Les livres

Enfant, j'avais toujours le même rituel. Je lisais les titres des livres sur leur tranche en penchant la tête et en laissant glisser dessus mon index. J'aimais sentir ce contact lisse et vaguement tiède sous la pulpe du doigt. Puis je me laissais glisser au sol, irrémédiablement. Toujours en position du tailleur. Le livre sur les genoux, je tournais les pages, je parcourais les lignes ou je regardais les photos. Dans mon imaginaire valsaient des milliers d'images et d'histoires parallèles. Les pages faisaient un bruit très doux qui caressait mon oreille. Papier brut ou papier glacé, la sensation était toujours épidermique. Quatre de mes sens étaient en éveil : le toucher, l'odorat, la vue et l'ouïe. Le plancher devenait douloureux sous ma peau et mes jambes finissaient par s'ankyloser. Je les dépliais, je me levais sans lâcher des yeux les lignes, sans perdre l'histoire qui se racontait sous mes yeux. Lue, relue et réinventée, je la dessinais encore et encore dans mon esprit qui dansait avec elle. 


Les écrivains
C'est avec délice qu'assis par terre, je réinventais le monde encore et encore à l'aide d'auteurs que je ne rencontrerais jamais et que j'imaginais assis à leur table de travail et écrivant avec ferveur.
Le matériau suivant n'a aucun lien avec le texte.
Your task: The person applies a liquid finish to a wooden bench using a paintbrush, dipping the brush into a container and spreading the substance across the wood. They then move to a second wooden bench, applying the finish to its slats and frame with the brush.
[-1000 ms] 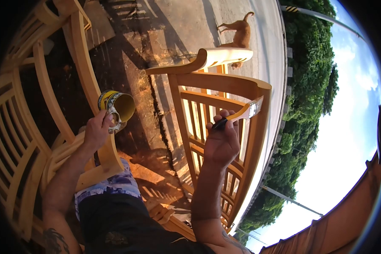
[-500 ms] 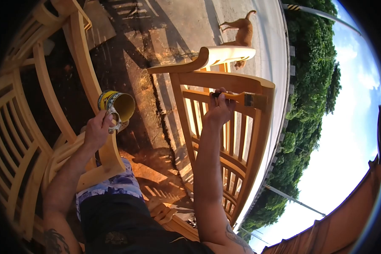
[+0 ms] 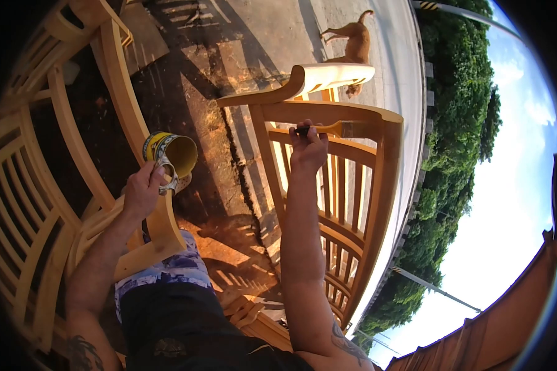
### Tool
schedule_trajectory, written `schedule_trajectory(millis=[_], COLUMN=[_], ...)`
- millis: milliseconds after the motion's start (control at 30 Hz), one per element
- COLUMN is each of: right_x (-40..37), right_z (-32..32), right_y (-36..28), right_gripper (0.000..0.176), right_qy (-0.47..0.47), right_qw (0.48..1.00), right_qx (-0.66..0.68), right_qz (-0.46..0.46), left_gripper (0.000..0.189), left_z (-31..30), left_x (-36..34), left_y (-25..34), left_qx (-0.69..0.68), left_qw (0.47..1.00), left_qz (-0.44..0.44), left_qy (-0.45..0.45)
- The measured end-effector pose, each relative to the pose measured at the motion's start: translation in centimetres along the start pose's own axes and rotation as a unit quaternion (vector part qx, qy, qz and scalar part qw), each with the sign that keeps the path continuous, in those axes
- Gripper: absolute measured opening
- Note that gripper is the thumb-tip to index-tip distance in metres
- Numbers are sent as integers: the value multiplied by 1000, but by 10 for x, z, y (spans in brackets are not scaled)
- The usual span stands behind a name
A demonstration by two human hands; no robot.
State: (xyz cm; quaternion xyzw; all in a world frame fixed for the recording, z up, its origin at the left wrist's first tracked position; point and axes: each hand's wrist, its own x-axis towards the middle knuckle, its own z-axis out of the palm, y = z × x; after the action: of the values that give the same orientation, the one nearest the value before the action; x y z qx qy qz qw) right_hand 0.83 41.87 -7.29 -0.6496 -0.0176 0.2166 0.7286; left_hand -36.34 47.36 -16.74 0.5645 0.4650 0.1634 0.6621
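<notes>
The view is lying on its side, with sky and trees running along the right. The left hand [image 3: 143,188] is closing its fingers around a pale, smeared, ring-like part at the near side of a yellow-labelled can [image 3: 159,147]; the can's mouth is facing right, and its inner wall is showing yellow-brown. The slatted wooden furniture [image 3: 71,136] is standing at the left, one curved member passing just beside the can.

The right hand [image 3: 309,151] is holding a paintbrush [image 3: 331,129] in a narrow grip, thumb and fingers pinching the dark end of its handle. The brush is pointing right, its bristle end lying at the broad upper rail of the slatted wooden bench [image 3: 387,179], near the far corner; whether the bristles are pressing on the wood cannot be told.

A pale, curved wooden piece [image 3: 328,77] is extending beyond that rail. Farther off, a brown dog [image 3: 358,46] is standing on the pavement [image 3: 390,49], partly hidden by the pale piece. The person is wearing a dark shirt [image 3: 179,321] and patterned shorts [image 3: 167,272]. A striped pole [image 3: 436,287] is crossing in front of the trees [image 3: 455,111], and a rust-brown roof edge [image 3: 489,321] is filling the near right.
</notes>
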Motion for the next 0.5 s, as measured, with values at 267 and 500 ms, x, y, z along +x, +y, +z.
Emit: schedule_trajectory(millis=[267,500], right_x=[-31,-28], right_z=[-12,20], right_y=[-10,-103], right_gripper=[22,20], right_qy=[-43,-87], right_qw=[987,991], right_qx=[46,98], right_qz=[146,9], left_gripper=[26,26], left_z=[-1,-4], left_x=[-5,-7], left_y=[6,9], left_qx=[-26,-20], left_qw=[1000,1000], left_qz=[-3,-3], left_qy=[2,-11])
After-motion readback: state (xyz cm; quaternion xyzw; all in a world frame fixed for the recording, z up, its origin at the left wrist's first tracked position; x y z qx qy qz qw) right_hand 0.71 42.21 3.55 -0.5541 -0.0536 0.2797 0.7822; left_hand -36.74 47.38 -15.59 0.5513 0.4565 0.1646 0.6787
Plume, stylo ou clavier de machine à écrire, ils avaient tous, hommes ou femmes, le même regard profond sur les paupières baissées. Certains se mordillaient les lèvres. D'autres s'arrêtaient pour saisir le mégot de cigarette qui se consumait en solitaire dans le cendrier. D'autres encore redressaient leur dos fatigué, puis tendaient la main vers un verre au liquide mordoré dans lequel un glaçon finissait de fondre en tintant contre la paroi lorsqu'ils le saisissaient. J'entendais le silence autour d'eux et le rugissement de leurs pensées qui se bousculaient entre elles. Il y avait aussi ceux qui écrivaient dans l'urgence pour répondre à une commande. Ou à l'inspiration mutine qui ne leur laissait aucun repos et galopait devant les pages qu'ils noircissaient à la hâte afin de couvrir sa blancheur dont ils craignaient la froideur.


La lectrice
Je m'endormais le soir avec le livre choisi et commencé ou recommencé comme on dort avec une relique qu'on a peur d'égarer ou se faire voler. Mes rêves étaient nourris d'images et de mots. Je jouais à changer l'histoire à partir d'un chapitre ou tout simplement, à la fin dans mes rêveries enfantines. Ou je jouais les personnages que je préférais derrière mes lèvres closes. Enfant unique, enfant solitaire, ma jeunesse fut emplie d'une population éclectique et anachronique. Les paysages de ma vie changeaient aussi vite que ceux aperçus derrière les vitres des trains. Mes jouets préférés se rangeaient bien sagement sur des étagères, en rangs serrés. Aujourd'hui, je les dévore avec le même amour. Ils sont plus nombreux et j'imagine les nouveaux auteurs derrière l'écran de l'ordinateur avec en fond sonore le cliquetis des touches du clavier.